At the core of private equity investing is the principle of alignment of interests between company owners and managers, which creates the right conditions for businesses to progress. This is often understood to mean the alignment of economic interests through joint investment in the equity of the company in question. We believe it means more than this; it means a broader alignment of strategic agendas between owners and managers.

The listed private equity (LPE) model is ideally placed to achieve this alignment for three reasons: first, an LPE vehicle is a permanent structure with no need to return capital to investors; second, being self-determining, it has the flexibility to attune its investment strategy according to prevailing conditions; and third, being listed, it is transparent.

In practice, these have some important implications and distinguish the LPE model from the more widespread limited partnership model.

Alex Cooper-Evans

The permanent nature of LPE vehicles means that their investment strategy is not limited by time. Moreover if, as is the case with Electra Private Equity and Electra Partners, the listed vehicle is the principal source of capital for its fund manager, then the manager does not have its own fundraising cycle requiring support from a track record of realised investment returns. So an LPE vehicle can invest for the long term. Electra’s record, for example, includes a number of investments held for around 10 years, with the longest being 24 years.
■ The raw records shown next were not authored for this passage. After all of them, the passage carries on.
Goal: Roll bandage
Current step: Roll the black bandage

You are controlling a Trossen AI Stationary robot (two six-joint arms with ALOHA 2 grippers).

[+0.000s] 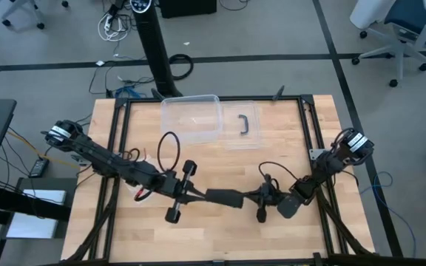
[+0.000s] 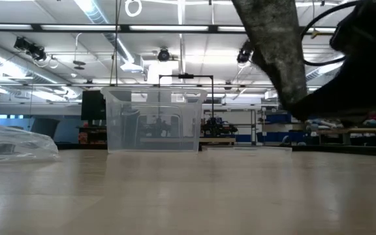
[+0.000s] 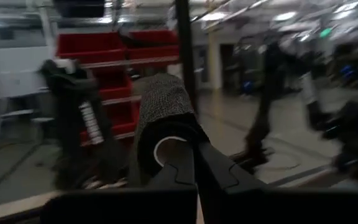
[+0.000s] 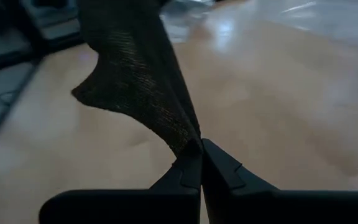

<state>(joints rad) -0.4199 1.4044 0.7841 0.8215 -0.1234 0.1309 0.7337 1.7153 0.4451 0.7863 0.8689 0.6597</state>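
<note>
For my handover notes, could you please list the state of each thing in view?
bandage: unrolled, stretched between both grippers above the table.
left gripper: shut on the bandage.
right gripper: shut on the bandage.
clear box: open, upright.
lid: off, flat beside the box.

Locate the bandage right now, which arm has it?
Both: in the high view the bandage hangs stretched above the table's near middle, between the left gripper and the right gripper, each shut on one end.
</note>
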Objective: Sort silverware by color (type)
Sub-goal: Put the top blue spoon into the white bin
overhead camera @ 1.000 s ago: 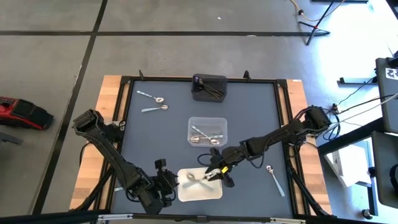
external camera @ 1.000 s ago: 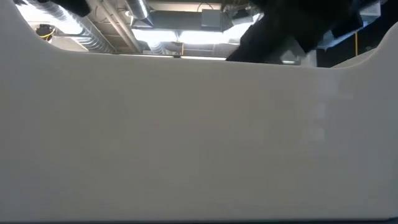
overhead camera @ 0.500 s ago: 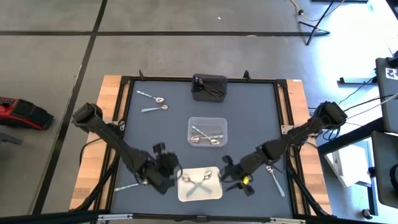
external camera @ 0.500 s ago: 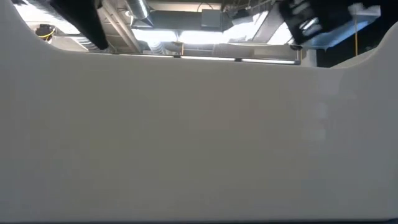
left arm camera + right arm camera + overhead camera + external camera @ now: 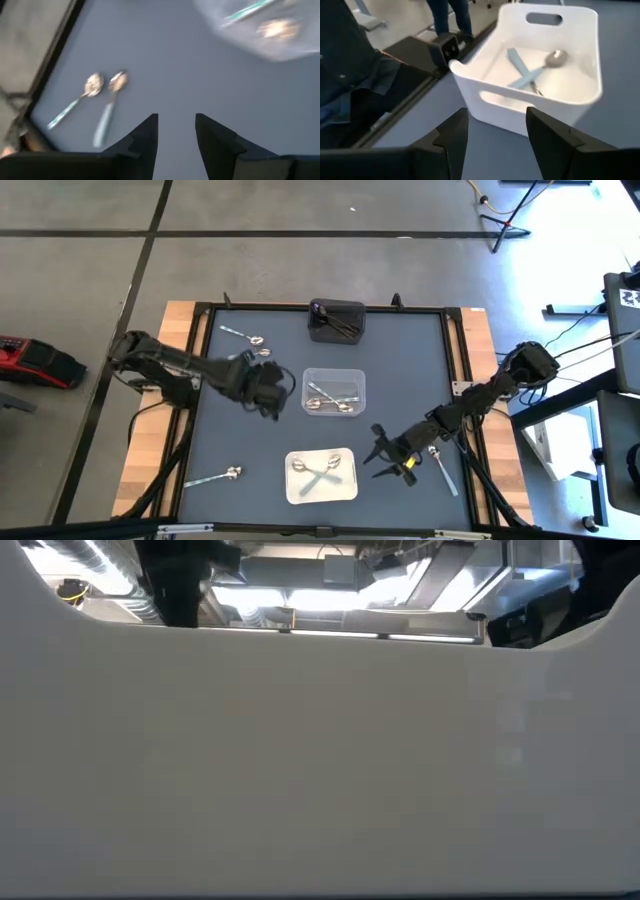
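My left gripper (image 5: 268, 392) (image 5: 176, 131) is open above bare mat, between two pale-blue-handled spoons (image 5: 248, 346) (image 5: 102, 97) and the clear tray (image 5: 334, 390). My right gripper (image 5: 378, 452) (image 5: 496, 131) is open just right of the white tray (image 5: 322, 490) (image 5: 470, 85), touching nothing. Two spoons (image 5: 320, 469) (image 5: 535, 75) lie crossed in that tray. Single spoons lie flat on the mat at the near left (image 5: 212, 477) and under the right arm (image 5: 440, 465). The clear tray and the black tray (image 5: 337, 320) both hold spoons.
The dark mat sits in a black frame on a wooden table (image 5: 178, 330). The white tray's wall (image 5: 320, 760) fills the low view. A person's legs (image 5: 450, 15) stand beyond the table in the right wrist view. Open mat lies between the trays and the right edge.
My right gripper has drawn back from over the white tray toward the table's right, and a second spoon now lies crossed over the first in that tray. My left gripper has swung from the near edge toward the far edge, to the left of the clear tray.
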You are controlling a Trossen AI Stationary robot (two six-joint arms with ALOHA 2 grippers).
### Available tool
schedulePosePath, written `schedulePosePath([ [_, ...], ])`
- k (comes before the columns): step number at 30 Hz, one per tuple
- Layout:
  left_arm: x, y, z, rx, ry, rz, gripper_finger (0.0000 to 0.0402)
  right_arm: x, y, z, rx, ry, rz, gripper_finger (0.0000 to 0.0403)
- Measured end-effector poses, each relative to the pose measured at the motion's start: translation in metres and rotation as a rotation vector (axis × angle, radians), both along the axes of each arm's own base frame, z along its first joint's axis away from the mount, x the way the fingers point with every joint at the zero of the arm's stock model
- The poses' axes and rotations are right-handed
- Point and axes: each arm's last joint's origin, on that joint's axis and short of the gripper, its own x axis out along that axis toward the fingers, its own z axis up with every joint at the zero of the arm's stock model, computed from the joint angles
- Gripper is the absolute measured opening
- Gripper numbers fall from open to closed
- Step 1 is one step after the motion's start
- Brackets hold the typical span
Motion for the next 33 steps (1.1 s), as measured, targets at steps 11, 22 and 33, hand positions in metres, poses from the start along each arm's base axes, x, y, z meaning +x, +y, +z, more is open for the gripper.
schedulePosePath([
  [11,-0.027,0.095,-0.04,-0.145,0.138,0.146,0.0125,0.014,-0.03,-0.004,-0.073,0.0,-0.098,0.0186],
  [22,-0.056,0.165,-0.077,-0.265,0.078,0.208,0.0125,0.019,-0.051,-0.011,-0.151,0.058,-0.136,0.0186],
  [33,-0.083,0.186,-0.109,-0.328,0.022,0.233,0.0125,0.02,-0.058,-0.013,-0.152,0.078,-0.131,0.0186],
])
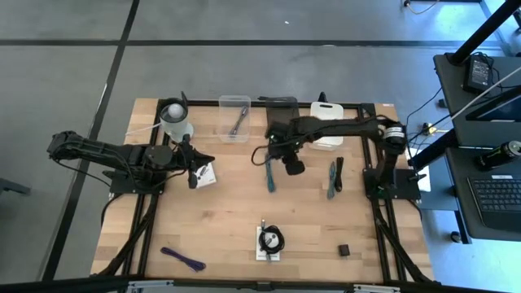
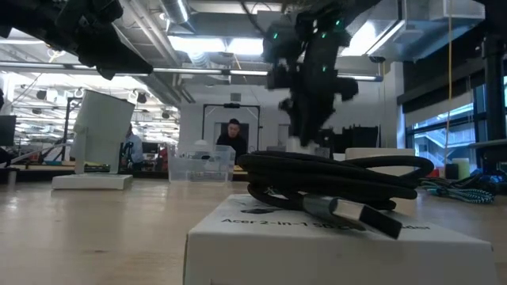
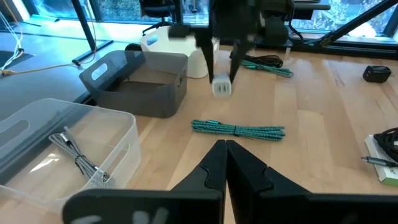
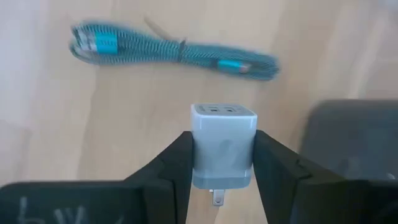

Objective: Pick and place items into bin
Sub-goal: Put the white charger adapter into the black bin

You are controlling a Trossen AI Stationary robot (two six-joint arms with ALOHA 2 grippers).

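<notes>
My right gripper (image 4: pixel 222 138) hangs over the table's middle, shut on a small white-grey plug-in charger block (image 4: pixel 224 149); the left wrist view shows both, gripper (image 3: pixel 221 65) and block (image 3: pixel 221 87), above the wood. A teal braided cable (image 4: pixel 177 50) lies flat below it, also seen in the high view (image 1: pixel 269 176). My left gripper (image 3: pixel 225 152) is shut and holds nothing, above a white card (image 1: pixel 206 172). A black coiled cable (image 1: pixel 271 239) rests on a white box. A purple strap (image 1: pixel 183 259) and a tiny black cube (image 1: pixel 344 250) lie near the front edge. My right gripper pinches the charger block between its two fingers (image 4: pixel 180 163), one on each of two opposite side faces (image 4: pixel 200 155). The fingers point down from above. The block is lifted clear of the table, its port face away from the wrist and a metal prong (image 4: pixel 216 198) toward it.
A clear bin (image 1: pixel 234 106) with a grey cable inside and a dark grey bin (image 1: pixel 281 104) stand at the far edge, beside a white cup-like holder (image 1: pixel 175 120) and a white board (image 1: pixel 327 114). Another teal and black cable pair (image 1: pixel 334 177) lies to the right.
</notes>
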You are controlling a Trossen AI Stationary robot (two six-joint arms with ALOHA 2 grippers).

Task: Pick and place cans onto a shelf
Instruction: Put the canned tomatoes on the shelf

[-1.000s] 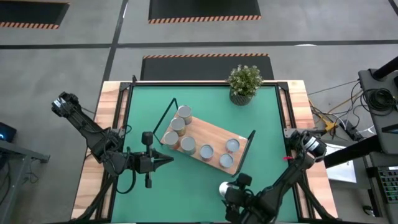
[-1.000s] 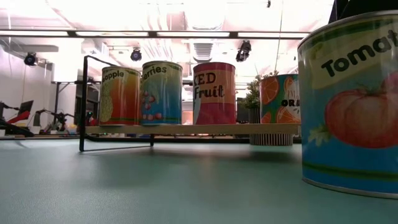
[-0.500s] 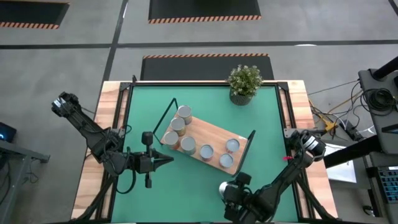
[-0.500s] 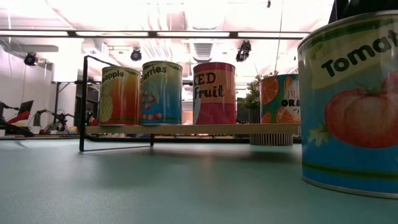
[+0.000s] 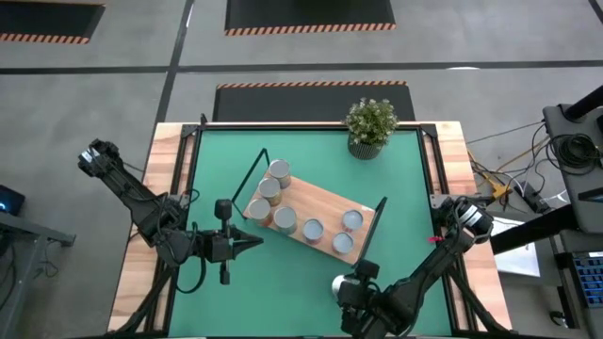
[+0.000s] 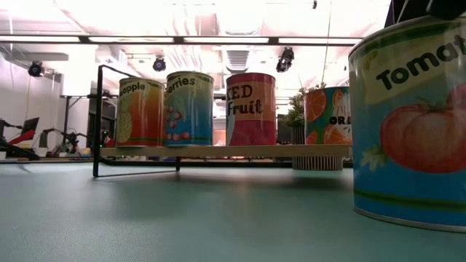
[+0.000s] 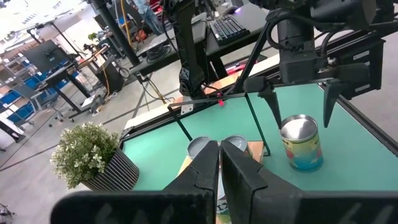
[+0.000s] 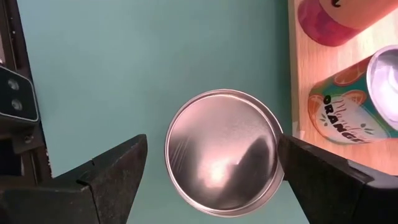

This means that it can support longer-term business strategies; Allflex and Capital Safety are great examples of this.  This also means that it can provide new money to finance growth in year five or 10 of a deal as easily as in year one.

LPE vehicles characteristically have a broader investment appetite than most limited partnership funds, which are raised with a fixed, often closely defined investment strategy. In Electra’s case, it can invest in minority or majority stakes, unleveraged development capital or LBOs, in mezzanine or equity, providing a flexible capital solution tailored to a business’ individual circumstances.

LPE vehicles can provide stable and consistent support for almost any type of business strategy; they are able to invest when the business needs it, in a structure which is suitable, and can exit at the right time for all shareholders.

“But how can we be sure?” those doubting company managers ask. The answer is that LPE vehicles are transparent to anyone who cares to look. The public domain contains annual and interim accounts as well as other market updates; the track record, portfolio performance, balance sheet and financial health of the firm are there for all to see. This adds up to a true and proper alignment of interests.

Alex Cooper-Evans is an Investment Partner at London-based Electra Partners.